«Mi esposa me dijo que está enamorada de otro hombre y me va a dejar»

Era una fría tarde de noviembre cuando mi mundo se puso patas arriba. Mi esposa, Noemí, y yo estábamos sentados en nuestro pequeño y acogedor salón en un suburbio de Nueva Jersey. Las paredes estaban adornadas con fotos de tiempos más felices, y Noemí estaba tejiendo lo que se suponía que sería una manta para nuestro bebé. Recuerdo cómo la luz de la lámpara resaltaba su expresión concentrada, sin dar ninguna pista del bombazo que estaba a punto de soltar.

«Jorge,» comenzó Noemí con hesitación, su voz apenas un susurro. «Hay algo que necesito decirte.»

Levanté la vista del libro que estaba leyendo, sonriéndole. «¿Qué pasa? ¿Todo bien con el bebé?»

Ella hizo una pausa, sus manos se detuvieron a mitad de punto. «No es sobre el bebé… Es sobre mí. Y nosotros.» Su voz temblaba mientras dejaba a un lado su tejido. «He conocido a alguien más, Jorge. Creo… creo que estoy enamorada de él.»

La habitación giró a mi alrededor. «¿Qué quieres decir?» conseguí decir, mi voz sonando extraña a mis propios oídos.
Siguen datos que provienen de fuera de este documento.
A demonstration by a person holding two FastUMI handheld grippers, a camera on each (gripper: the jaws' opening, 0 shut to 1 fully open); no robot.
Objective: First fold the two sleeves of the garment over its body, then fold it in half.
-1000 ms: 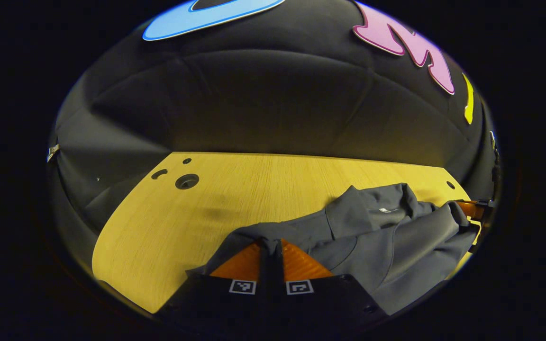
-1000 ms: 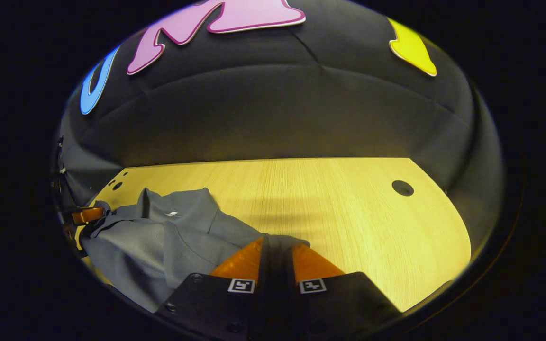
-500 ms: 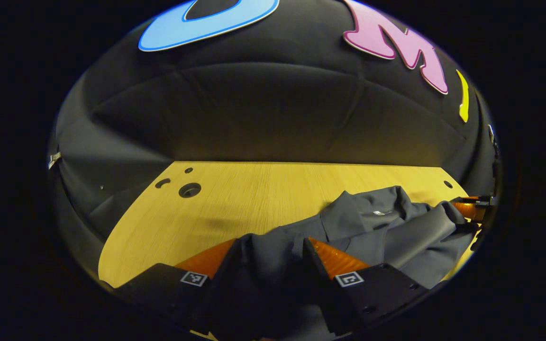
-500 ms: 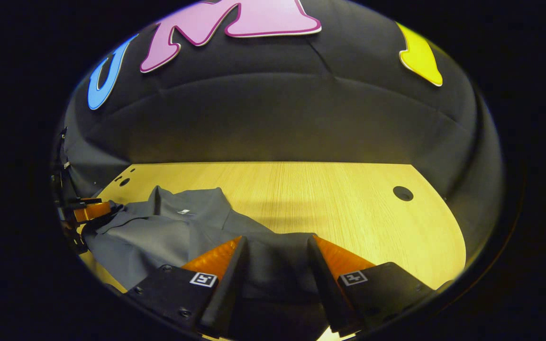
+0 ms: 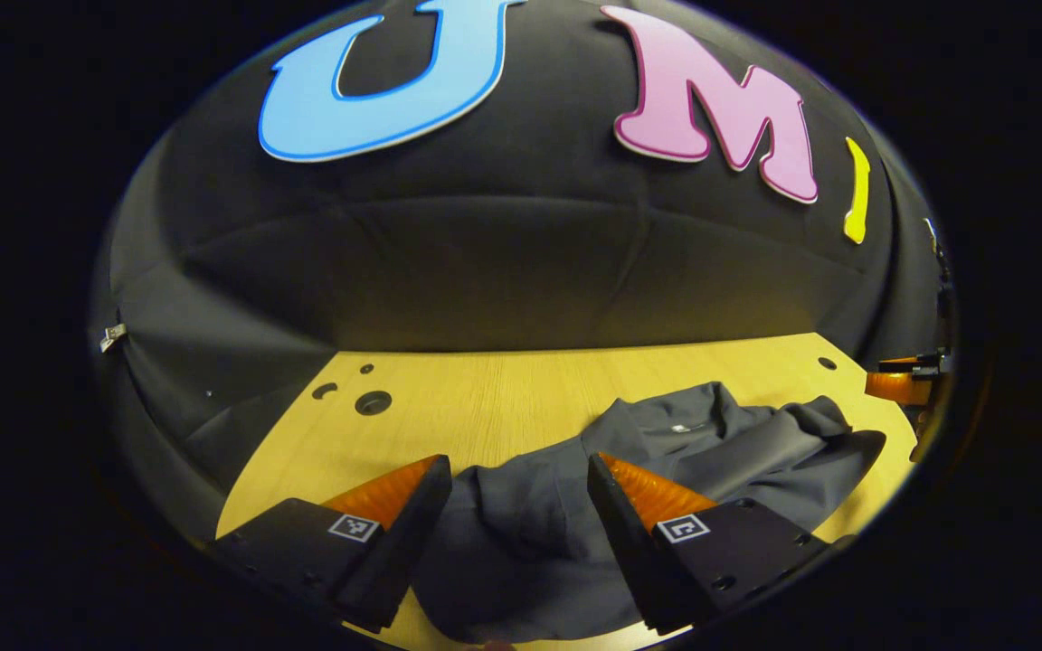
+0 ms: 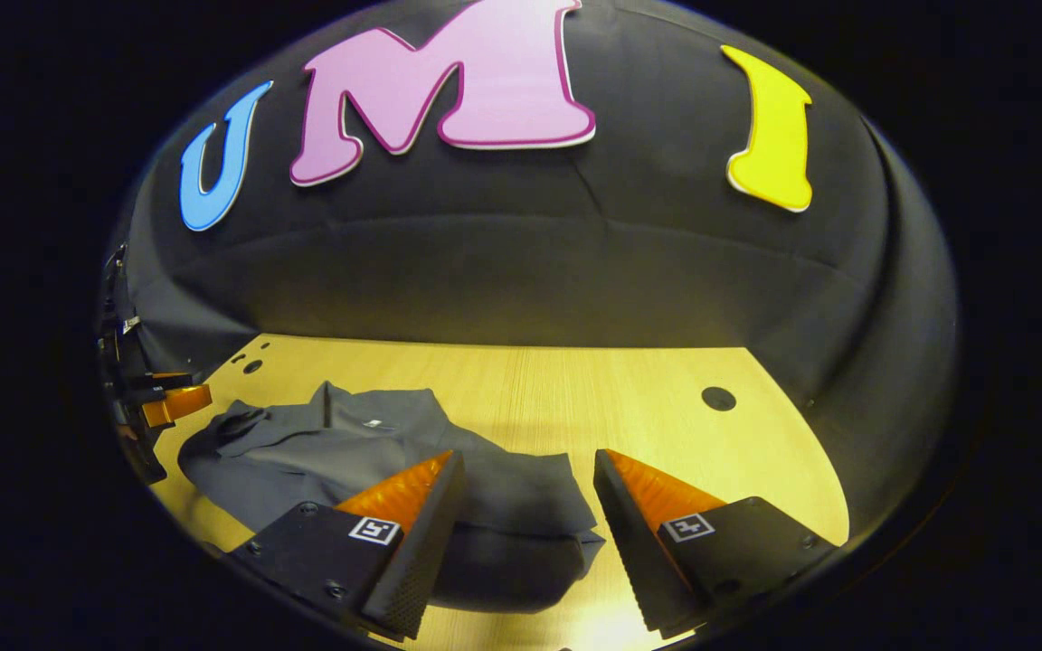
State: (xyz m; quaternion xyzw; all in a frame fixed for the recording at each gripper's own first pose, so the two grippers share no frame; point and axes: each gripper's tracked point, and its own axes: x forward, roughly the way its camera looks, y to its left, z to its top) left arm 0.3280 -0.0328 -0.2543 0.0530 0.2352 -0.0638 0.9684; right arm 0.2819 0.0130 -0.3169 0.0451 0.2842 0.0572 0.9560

«Conocí a Carlos hace unos meses en una conferencia. Hemos estado viéndonos,» confesó Noemí, evitando mi mirada. «No planeé que esto sucediera. Simplemente ocurrió. Y ahora, siento que pertenezco con él.»

«¿Pero qué pasa con nosotros? ¿Qué pasa con nuestro bebé?» pregunté, una sensación de desesperación invadiendo mi voz.
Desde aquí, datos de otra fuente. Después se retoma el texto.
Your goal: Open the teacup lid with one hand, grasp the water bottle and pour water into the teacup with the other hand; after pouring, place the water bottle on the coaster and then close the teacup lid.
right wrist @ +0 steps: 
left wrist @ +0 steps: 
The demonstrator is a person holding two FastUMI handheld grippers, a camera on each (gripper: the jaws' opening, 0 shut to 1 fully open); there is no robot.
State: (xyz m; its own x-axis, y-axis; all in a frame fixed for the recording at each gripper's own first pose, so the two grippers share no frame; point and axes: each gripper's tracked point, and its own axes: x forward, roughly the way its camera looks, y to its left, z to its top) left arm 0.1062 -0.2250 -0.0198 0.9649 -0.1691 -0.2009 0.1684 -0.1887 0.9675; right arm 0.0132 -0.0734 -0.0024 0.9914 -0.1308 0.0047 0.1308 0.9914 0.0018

Noemí se mordió el labio, claramente luchando. «Lo siento, Jorge. No puedo ser la esposa o la madre que necesito ser, no cuando mi corazón está en otro lugar. Creo que lo mejor es que me vaya.»
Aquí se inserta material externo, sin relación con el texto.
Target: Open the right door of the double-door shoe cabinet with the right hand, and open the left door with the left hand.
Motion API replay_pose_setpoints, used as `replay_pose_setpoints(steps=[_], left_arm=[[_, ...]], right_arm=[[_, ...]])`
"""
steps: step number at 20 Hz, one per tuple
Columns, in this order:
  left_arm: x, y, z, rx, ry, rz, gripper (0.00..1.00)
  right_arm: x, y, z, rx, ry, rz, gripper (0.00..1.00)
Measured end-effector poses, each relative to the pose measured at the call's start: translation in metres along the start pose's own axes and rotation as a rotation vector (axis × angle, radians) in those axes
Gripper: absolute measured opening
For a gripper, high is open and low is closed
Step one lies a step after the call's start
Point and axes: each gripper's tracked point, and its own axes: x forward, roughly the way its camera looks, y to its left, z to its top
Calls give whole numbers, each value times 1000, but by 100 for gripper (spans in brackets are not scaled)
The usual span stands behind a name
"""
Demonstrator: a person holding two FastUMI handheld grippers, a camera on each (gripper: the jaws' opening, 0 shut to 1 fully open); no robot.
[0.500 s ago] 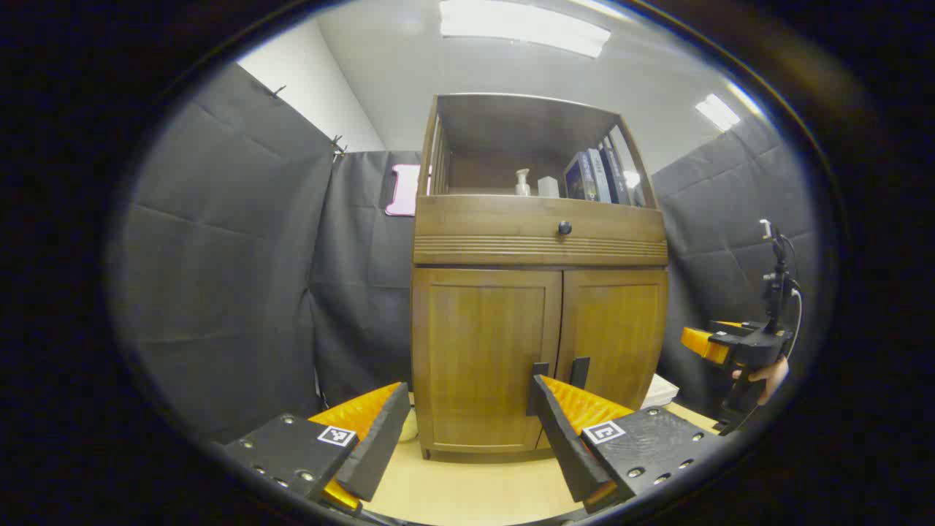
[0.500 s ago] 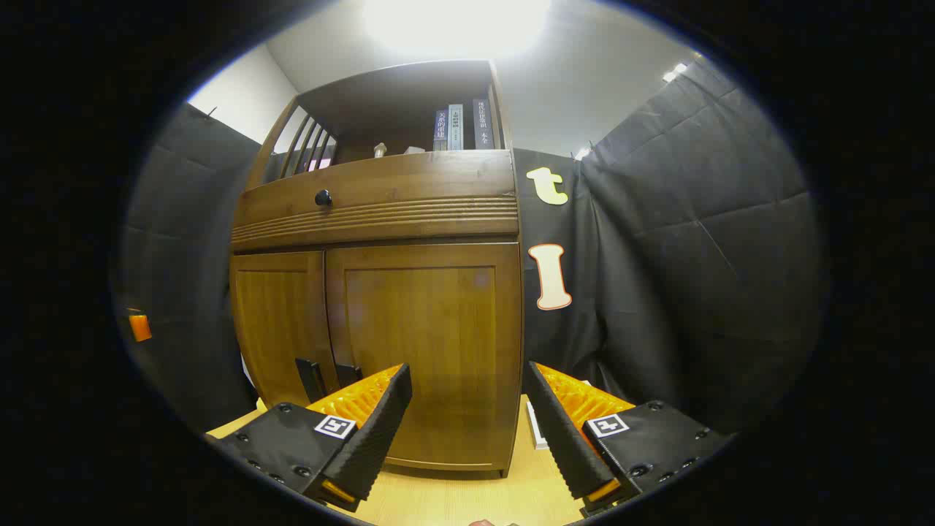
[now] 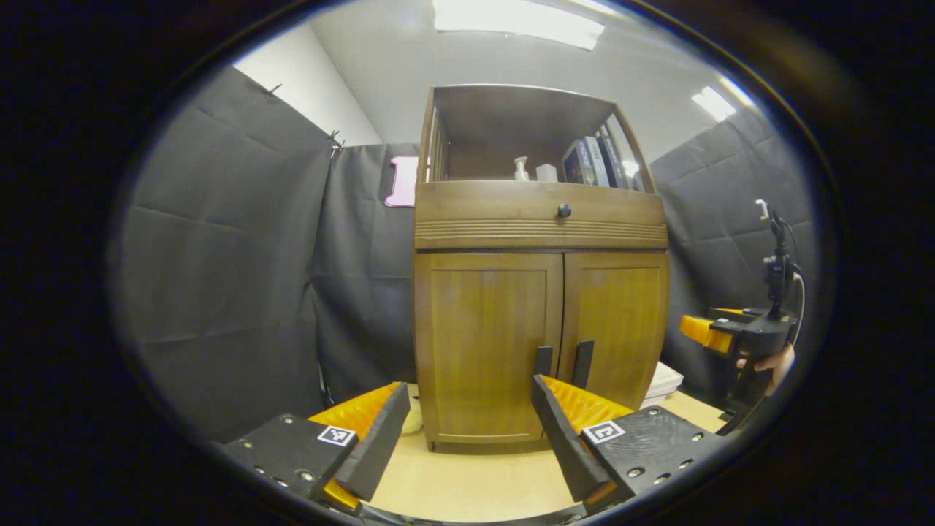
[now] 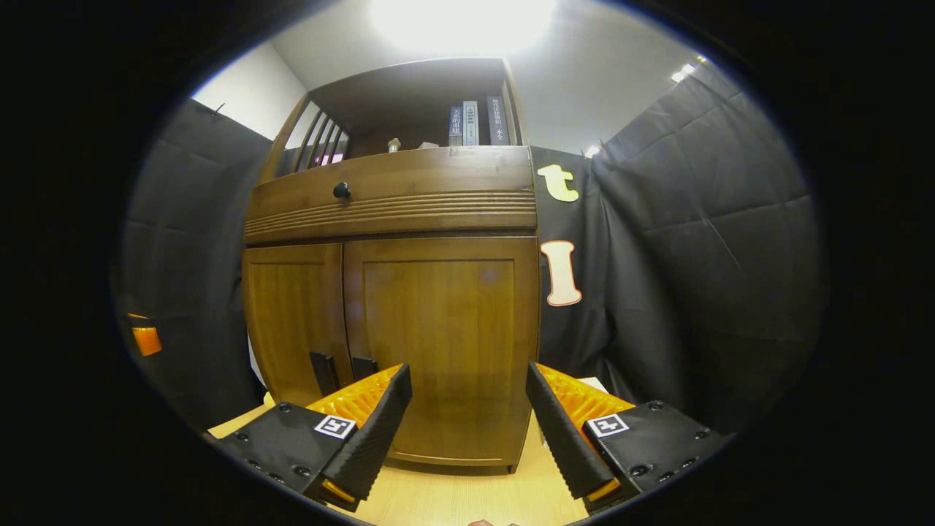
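Note:
The wooden shoe cabinet (image 3: pixel 540 219) stands ahead on a light table, both doors shut. In the left gripper view its left door (image 3: pixel 486 343) and right door (image 3: pixel 617 321) meet at two dark handles (image 3: pixel 543 360). My left gripper (image 3: pixel 467 438) is open, short of the left door, nothing between its fingers. The right gripper (image 3: pixel 705 330) shows at the far right, held by a hand (image 3: pixel 776 361). In the right gripper view my right gripper (image 4: pixel 467 431) is open in front of the right door (image 4: pixel 438 343); the handles (image 4: pixel 363 367) lie just left of its left finger.
A drawer with a dark knob (image 3: pixel 564 210) runs above the doors. The open shelf on top holds books (image 3: pixel 592 162) and a small bottle (image 3: pixel 521 169). A white stack (image 3: pixel 663 381) lies to the cabinet's right. The tabletop (image 3: pixel 475 482) is bare wood before the cabinet.
Both gripper views have tilted down and shifted slightly, so the cabinet sits a little higher and further right in the right gripper view. Doors remain shut; both grippers remain open.

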Motion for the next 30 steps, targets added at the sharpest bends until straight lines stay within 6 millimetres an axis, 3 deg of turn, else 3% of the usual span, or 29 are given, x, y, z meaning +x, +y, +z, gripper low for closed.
replay_pose_setpoints(steps=[4, 7, 9, 11, 12, 13, 16, 18, 20, 25, 26, 27, 30], left_arm=[[0, 0, -13, -1, 33, -13, 99], [3, 0, -20, 2, 51, -30, 99], [3, -4, -24, -15, 62, -40, 99], [4, -3, -25, -41, 69, -42, 99], [3, -3, -25, -52, 71, -41, 99], [3, -3, -25, -61, 74, -40, 99], [3, -3, -28, -70, 85, -36, 99], [4, -4, -29, -78, 92, -38, 99], [4, -4, -29, -87, 98, -37, 99], [8, -3, -17, -91, 39, -5, 99], [6, -4, -19, -93, 41, -12, 99], [5, -4, -22, -93, 55, -19, 99], [5, -3, -28, -70, 88, -16, 99]], right_arm=[[-6, 10, 3, -5, 1, 18, 99], [-18, 10, -9, -5, 17, 24, 95], [-25, 10, -15, -6, 35, 24, 99], [-31, 10, -25, -3, 56, 27, 95], [-34, 10, -30, -2, 68, 27, 99], [-37, 10, -34, 0, 80, 31, 95], [-40, 11, -36, -7, 91, 45, 99], [-35, 13, -30, -3, 80, 53, 96], [-28, 19, -19, 29, 67, 65, 99], [-1, 48, -3, 76, 62, 123, 97], [6, 54, 0, 67, 56, 127, 92], [14, 60, 0, 58, 56, 128, 97], [34, 78, -3, 56, 70, 134, 98]])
«¿Y el bebé?» pregunté, el corazón hundiéndose.

«Creo… creo que es mejor que tú críes al niño. No estoy preparada para ser madre, especialmente bajo estas circunstancias,» respondió ella, su voz quebrándose.

Las semanas siguientes fueron un borrón de lágrimas, consultas legales y noches solitarias. Noemí se mudó antes de que naciera el bebé, y transformé el cuarto que habíamos decorado juntos en un testimonio de un viaje en solitario. Cuando Violeta nació, sus llantos llenaron el apartamento, un recordatorio agridulce de lo que debería haber sido una alegría compartida.

Los meses se convirtieron en años, y mientras Violeta crecía convirtiéndose en una niña curiosa y alegre, el dolor de la partida de Noemí perduraba. Supe por amigos comunes que Noemí y Carlos se habían mudado a California, y parecían felices. Eso dolía, pero concentré toda mi energía en Violeta, decidido a darle la mejor vida posible, incluso si éramos solo nosotros dos.

El quinto cumpleaños de Violeta llegó, y mientras la observaba soplar las velas, sus ojos inocentes llenos de emoción y alegría, sentí un pinchazo de tristeza porque Noemí eligió perderse estos momentos. El peso de su ausencia siempre estaba allí, una sombra no invitada en nuestras vidas.

Nunca volví a saber de Noemí, y conforme pasaban los años, la esperanza de que pudiera cambiar de opinión se desvanecía. Me quedé navegando la paternidad solo, cada día un recordatorio de la familia que podríamos haber sido. A pesar de la alegría que Violeta traía a mi vida, la traición permanecía como un dolor silencioso, una historia de amor sin un final feliz.